Wednesday, November 5, 2008

hypocritical post in 3..2..1..

So yesterday I was all I don't talk politics on my blog and today, well let's talk politics.

We have a new president-elect and he brought tears to my eyes with his speech last night. I feel like I can say proudly that I am an American citizen. The phrase is unfamiliar and doesn't roll off my tongue easily, but I'm sure with time I'll become much more comfortable with it.

And McCain's concession speech? It was moving as well. To hear him congratulate Obama and sound like he sincerely meant it, was incredible. When he asked his supporters to offer the same respect and support to Obama that he will in the coming months and to remember that we are all fellow Americans, it made me believe that our country might just have a chance to heal and reconnect as one united front.

And while Obama's win made the night unbelievably amazing, the fact that California voted yes on Prop 8 also made the night unbelievably disheartening.

On a night when we voted in our first minority president, we took a right away from another minority group. And no matter how you feel about same sex couples, we can not start taking rights away from citizens. The fact that we can take away the right with only 52% of the vote is unacceptable. And don't even get me started on the fact that California residents care more about farm animals than their fellow humans. It is so mind numbingly ridiculous that I'm not certain I can apply words to it without them all being expletive.

To my friends in same sex relationships, I'm so sorry. I am embarrassed by California's actions, especially by the fact that other minority groups played a big part in taking away your right to marry whomever you want.

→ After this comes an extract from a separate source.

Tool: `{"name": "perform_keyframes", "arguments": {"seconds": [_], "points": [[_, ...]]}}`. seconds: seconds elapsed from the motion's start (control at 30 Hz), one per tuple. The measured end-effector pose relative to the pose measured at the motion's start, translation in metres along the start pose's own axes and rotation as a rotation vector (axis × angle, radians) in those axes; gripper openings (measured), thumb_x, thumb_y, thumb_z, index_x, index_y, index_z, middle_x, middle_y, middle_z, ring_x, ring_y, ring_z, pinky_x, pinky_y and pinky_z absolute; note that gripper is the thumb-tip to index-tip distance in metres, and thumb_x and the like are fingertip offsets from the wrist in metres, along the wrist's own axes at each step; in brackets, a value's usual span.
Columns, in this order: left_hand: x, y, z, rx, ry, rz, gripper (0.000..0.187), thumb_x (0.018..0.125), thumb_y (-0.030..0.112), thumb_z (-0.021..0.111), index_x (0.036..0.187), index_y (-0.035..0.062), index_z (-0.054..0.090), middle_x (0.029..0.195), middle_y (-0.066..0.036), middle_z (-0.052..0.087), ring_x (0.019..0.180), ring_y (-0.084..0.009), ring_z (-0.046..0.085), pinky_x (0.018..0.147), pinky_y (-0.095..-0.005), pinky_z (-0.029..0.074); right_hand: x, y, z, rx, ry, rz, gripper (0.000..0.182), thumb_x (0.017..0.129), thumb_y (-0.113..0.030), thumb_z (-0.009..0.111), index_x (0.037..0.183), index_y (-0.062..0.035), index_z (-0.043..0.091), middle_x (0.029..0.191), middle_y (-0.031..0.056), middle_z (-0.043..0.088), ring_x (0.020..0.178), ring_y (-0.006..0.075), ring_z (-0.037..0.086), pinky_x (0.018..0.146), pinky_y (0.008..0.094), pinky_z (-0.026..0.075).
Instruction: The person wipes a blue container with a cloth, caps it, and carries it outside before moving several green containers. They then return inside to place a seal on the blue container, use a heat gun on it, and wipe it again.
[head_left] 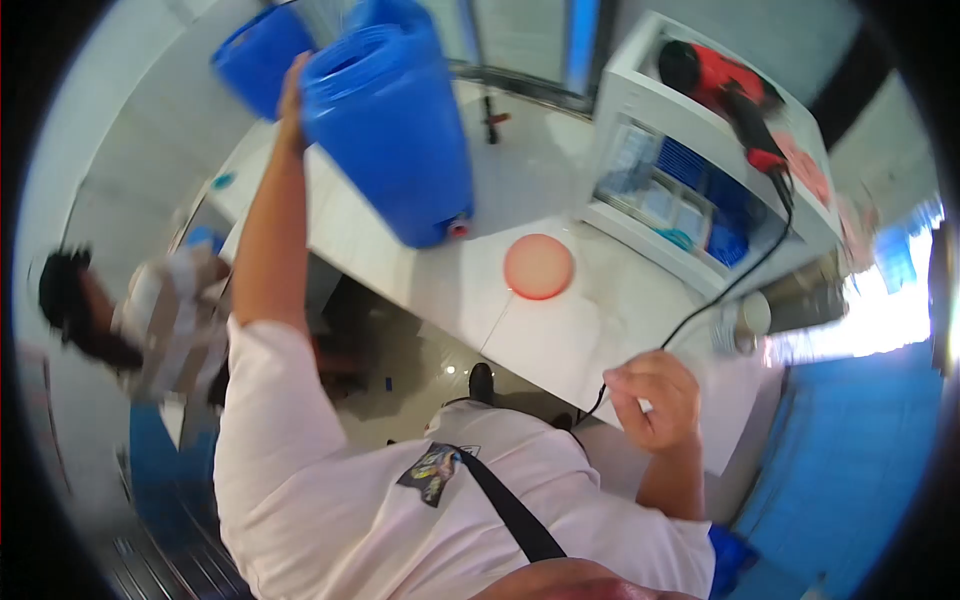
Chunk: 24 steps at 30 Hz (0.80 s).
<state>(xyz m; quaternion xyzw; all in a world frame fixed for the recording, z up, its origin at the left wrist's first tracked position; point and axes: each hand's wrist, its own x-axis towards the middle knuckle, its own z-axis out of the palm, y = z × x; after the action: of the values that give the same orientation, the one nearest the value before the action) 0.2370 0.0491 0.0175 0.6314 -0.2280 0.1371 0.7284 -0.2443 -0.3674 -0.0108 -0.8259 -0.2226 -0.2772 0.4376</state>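
My left hand point(292, 98) reaches up and grips the side of a big blue barrel point(390, 130), which has a small red tap near its base. The barrel leans on the white counter point(420, 270), and its body hides my fingers. My right hand point(655, 400) is near the counter's front edge, its fingers closed around a small white object. A black cable point(720, 290) passes just beside that hand. It runs up to a red and black power tool point(730, 85) on top of a white shelf unit point(640, 100).
A round pink lid point(538, 266) lies on the counter between my hands. A second blue bucket point(262, 55) stands behind the barrel. The shelf unit holds several blue and clear items. A cup point(750, 318) sits at the counter's right end. Another person point(150, 320) is at the left.
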Motion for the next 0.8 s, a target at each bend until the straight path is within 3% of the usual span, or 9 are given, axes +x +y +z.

Other minority groups that have had to fight for equal rights of their own in the past. I know I'm only one person but in my eyes, you and your spouse are still a family. The state may not legally recognize your union, but I do. Let's not allow this be the end of the fight for your equality.

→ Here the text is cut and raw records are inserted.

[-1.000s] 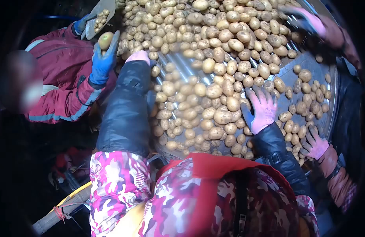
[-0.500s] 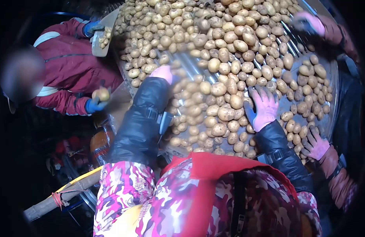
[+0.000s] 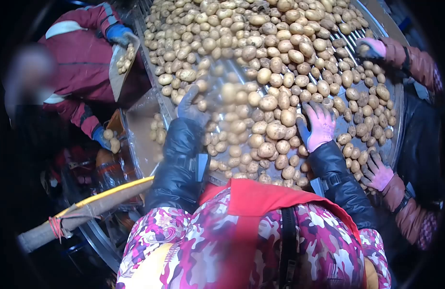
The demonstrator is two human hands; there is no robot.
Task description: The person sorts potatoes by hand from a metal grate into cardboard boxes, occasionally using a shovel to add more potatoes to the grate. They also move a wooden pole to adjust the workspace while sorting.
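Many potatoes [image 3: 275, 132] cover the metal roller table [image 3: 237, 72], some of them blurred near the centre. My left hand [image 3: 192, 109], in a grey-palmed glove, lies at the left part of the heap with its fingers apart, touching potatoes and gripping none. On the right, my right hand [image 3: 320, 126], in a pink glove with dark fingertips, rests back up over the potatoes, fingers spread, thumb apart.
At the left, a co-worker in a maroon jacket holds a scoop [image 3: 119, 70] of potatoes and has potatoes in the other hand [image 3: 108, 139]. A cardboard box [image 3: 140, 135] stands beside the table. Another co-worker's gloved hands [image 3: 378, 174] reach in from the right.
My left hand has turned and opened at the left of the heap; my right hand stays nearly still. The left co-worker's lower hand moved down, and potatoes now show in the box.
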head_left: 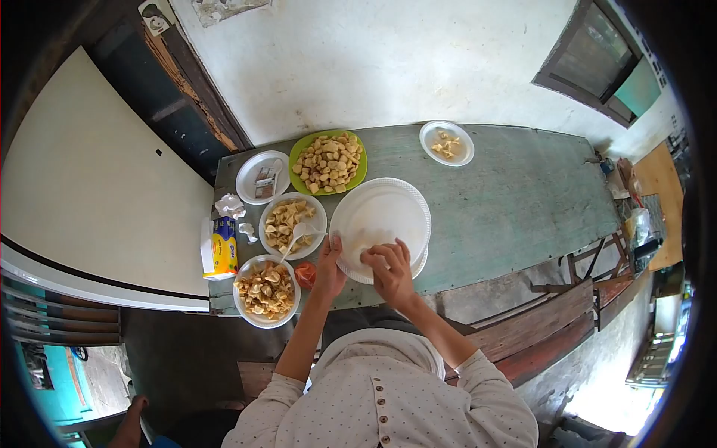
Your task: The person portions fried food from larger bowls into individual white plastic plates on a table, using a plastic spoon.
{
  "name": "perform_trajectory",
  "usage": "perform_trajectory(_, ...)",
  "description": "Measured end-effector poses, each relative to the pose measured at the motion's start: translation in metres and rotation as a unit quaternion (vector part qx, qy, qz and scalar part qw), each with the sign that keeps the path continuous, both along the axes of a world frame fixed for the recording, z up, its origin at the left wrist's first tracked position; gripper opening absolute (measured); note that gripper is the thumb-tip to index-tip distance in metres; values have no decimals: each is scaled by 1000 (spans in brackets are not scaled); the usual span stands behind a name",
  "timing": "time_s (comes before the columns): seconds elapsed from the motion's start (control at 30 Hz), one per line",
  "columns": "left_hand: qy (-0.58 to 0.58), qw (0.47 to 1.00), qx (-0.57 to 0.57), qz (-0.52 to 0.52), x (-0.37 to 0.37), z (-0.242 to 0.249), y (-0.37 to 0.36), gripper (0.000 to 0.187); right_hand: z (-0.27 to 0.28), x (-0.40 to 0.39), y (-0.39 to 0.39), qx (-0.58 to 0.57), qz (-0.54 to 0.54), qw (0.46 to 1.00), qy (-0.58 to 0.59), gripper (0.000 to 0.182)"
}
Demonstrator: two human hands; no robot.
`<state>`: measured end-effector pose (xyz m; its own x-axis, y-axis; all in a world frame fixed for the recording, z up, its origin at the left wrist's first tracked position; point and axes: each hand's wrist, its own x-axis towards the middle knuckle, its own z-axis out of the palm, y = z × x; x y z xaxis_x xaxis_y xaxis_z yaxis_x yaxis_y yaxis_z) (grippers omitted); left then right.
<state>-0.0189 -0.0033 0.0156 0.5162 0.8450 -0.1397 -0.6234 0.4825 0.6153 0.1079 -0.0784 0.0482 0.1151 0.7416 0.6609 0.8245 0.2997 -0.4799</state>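
Note:
My left hand [329, 270] grips the left rim of a white foam plate [385, 205], thumb on top. A second white rim shows under its lower right edge. Over the plate's lower part, my right hand [390, 270] has its fingers curled together; a small pale bit shows at the fingertips, too small to name. Left of my left hand are a bowl of folded, pale fried snacks [285, 231] with a white plastic spoon [302, 231] in it, a bowl of browner snack pieces [261, 293], and a small orange-red bag [305, 275].
A green plate of puffy yellow snack chunks [328, 160] and a white plate with small printed packets [265, 181] stand behind. A yellow-blue tissue pack [222, 250] and crumpled tissue [230, 205] lie left. A plate with few pieces [447, 144] sits near the wall. A wooden bench [530, 325] is at right.

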Motion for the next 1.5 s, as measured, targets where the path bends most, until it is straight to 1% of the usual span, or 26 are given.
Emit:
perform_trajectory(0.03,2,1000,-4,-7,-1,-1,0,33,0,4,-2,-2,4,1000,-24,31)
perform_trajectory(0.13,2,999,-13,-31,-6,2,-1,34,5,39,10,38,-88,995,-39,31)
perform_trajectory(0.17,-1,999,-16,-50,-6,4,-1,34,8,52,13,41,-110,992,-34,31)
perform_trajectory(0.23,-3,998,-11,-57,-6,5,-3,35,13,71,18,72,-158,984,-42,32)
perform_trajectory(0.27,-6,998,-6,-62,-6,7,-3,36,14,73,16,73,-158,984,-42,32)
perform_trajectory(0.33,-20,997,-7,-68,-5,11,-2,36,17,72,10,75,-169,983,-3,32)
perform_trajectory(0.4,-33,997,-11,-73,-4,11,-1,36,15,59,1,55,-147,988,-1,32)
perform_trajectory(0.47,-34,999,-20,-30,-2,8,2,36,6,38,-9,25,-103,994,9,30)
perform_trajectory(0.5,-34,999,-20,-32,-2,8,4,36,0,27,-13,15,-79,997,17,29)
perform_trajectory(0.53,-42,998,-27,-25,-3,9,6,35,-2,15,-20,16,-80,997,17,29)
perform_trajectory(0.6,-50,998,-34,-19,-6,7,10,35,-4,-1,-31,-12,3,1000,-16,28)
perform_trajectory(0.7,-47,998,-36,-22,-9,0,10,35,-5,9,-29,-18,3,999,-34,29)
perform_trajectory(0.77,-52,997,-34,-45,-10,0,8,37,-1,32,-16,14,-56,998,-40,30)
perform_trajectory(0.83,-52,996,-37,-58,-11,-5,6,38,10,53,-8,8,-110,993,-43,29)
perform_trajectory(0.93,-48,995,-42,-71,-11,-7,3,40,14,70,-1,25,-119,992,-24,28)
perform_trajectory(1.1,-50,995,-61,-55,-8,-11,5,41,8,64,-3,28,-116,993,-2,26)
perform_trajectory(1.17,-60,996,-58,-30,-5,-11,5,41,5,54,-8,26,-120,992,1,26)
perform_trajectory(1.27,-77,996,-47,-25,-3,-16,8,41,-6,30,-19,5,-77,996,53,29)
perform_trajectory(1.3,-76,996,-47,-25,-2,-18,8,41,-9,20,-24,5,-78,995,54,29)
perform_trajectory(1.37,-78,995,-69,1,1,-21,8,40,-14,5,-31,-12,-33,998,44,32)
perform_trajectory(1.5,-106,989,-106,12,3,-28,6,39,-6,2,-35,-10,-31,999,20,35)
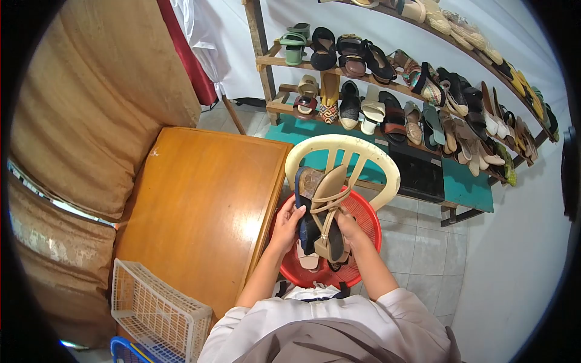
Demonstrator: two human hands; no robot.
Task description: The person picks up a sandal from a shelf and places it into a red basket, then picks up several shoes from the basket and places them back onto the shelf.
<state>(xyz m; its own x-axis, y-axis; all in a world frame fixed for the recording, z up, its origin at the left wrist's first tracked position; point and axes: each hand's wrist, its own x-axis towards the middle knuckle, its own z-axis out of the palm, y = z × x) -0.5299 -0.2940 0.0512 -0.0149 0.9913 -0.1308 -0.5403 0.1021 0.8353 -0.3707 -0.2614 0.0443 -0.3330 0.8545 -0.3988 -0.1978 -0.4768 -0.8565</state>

  1. Well said. Proud of my country; disappointed in my state.

  2. Beautifully put Regan.
    I agree, so sad about prop 8. I just don't get it, but there is a comment on the thin green line blog that said that the nos didn't advertise well. But beyond that, it shows the hate that people have in them, it's horrible. Hopefully it can be rectified, and soon, I have a daughter to raise in this world....

  3. Don't know how much of this is true, but I heard on a political radio show that part of the reason of the Prop 8 failure was that Utah based Mormons poured in money to fight it. This is really sickening considering 1) their own checkered past with marriage - what, now they're the authority on who should marry who??? 2) they feel a need to impose their religion upon everyone else 3) They feel the need to influence law outside of their own state 4) prejudice and bigotry thrive in a religious culture that supposedly preaches love and forgiveness.

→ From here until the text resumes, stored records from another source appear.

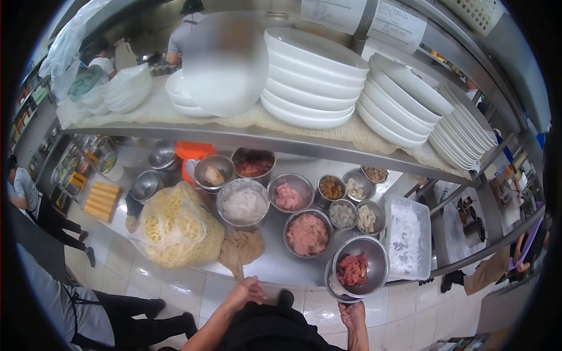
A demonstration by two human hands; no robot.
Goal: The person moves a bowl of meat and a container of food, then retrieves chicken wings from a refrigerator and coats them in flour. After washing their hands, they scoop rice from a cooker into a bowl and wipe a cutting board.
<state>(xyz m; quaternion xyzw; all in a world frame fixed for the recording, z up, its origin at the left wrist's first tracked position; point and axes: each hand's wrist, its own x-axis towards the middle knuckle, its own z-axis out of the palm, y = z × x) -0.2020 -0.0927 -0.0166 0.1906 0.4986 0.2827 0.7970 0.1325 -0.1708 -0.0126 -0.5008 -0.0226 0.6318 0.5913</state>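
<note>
At the front edge of the steel counter, my right hand (pixel 353 316) has its fingers at the underside of a metal bowl (pixel 377 266) holding red meat strips (pixel 353 269). That bowl overlaps another metal bowl (pixel 329 279) with pale contents. My left hand (pixel 252 289) is just off the counter edge, fingers loosely curled, near a brown cloth (pixel 242 248); nothing shows in it. Left of the cloth lies a clear bag of yellow noodles (pixel 175 225). Bowls of pink minced meat (pixel 307 234) and pink meat pieces (pixel 288 196) stand between my hands, farther back.
Stacked white plates (pixel 313 76) fill a steel shelf (pixel 263 139) above the counter. At right is a white tray (pixel 408 237); small bowls (pixel 342 214) stand beside it. A wooden block (pixel 102 200) lies left. A person (pixel 64 298) stands close at lower left; others are farther off.
</note>
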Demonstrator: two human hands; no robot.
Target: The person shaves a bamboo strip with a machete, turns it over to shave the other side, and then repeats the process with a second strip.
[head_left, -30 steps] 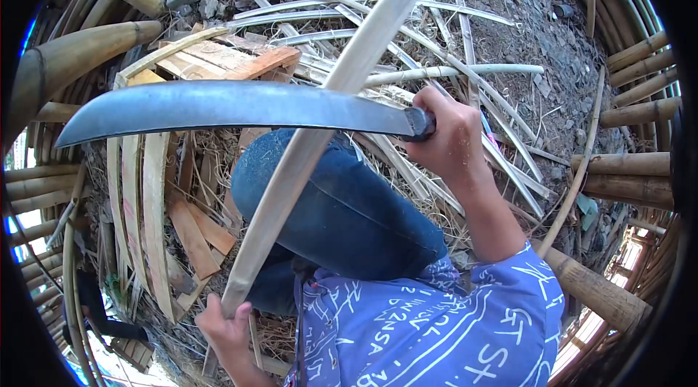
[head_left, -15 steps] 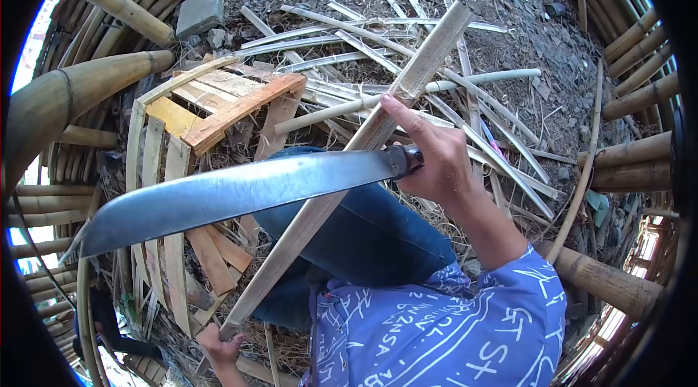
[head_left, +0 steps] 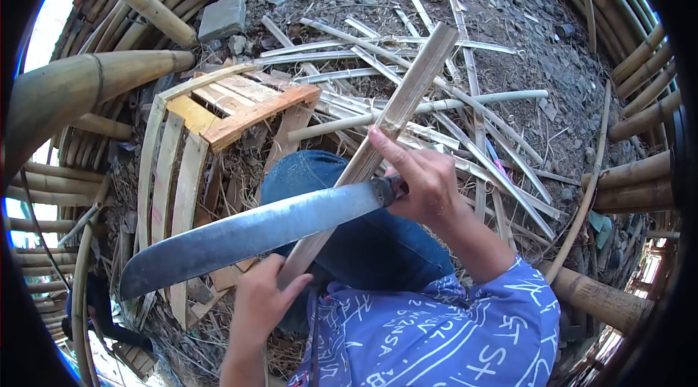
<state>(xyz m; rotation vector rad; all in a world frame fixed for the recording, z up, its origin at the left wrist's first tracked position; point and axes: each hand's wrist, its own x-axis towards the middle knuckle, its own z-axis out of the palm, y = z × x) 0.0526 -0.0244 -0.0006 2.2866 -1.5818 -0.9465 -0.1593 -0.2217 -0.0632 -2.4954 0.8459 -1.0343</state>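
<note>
My right hand (head_left: 427,185) is closed round the handle of a machete (head_left: 251,233), its broad blade pointing left across the view. The index finger stretches out against a flat bamboo strip (head_left: 418,82). This strip runs diagonally over my knee, passing under the machete's blade near the handle. At the strip's lower part, my left hand (head_left: 263,301) grips it with the thumb lying along the near side. The strip's lower end is hidden at that hand.
Several split bamboo strips (head_left: 502,169) lie crossed on the littered ground. A wooden frame of slats (head_left: 254,118) stands at my left, near a grey block (head_left: 222,18). Thick bamboo poles (head_left: 102,82) surround the spot. Part of another person (head_left: 109,321) shows at lower left.
My left hand has come up and right, gripping closer to the blade. The machete has swung slightly down and right, and the strip's top end sits lower. The whole view has shifted a little.
</note>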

  4. Amen, sister. A-fucking-MEN.

  5. Yes, the Mormon church poured a lot of money into the campaign, as did Focus on the Family, and all our other regular religious friends. I gather that one of the things that happened is that the no on 8 campaign was caught unprepared when there was suddenly a tremendous amount of money in the yes campaign, being used to put up advertising all over the place. The no campaign did a huge effort to catch up in funding and eventually did, but by that point the damage had been done: before the yes campaign's advertising campaign started (which was often misleading or outright lied), the polls showed prop 8 fairly clearly losing.

    At the end, over $73 million was spent, about equally between both sides. Pretty sad.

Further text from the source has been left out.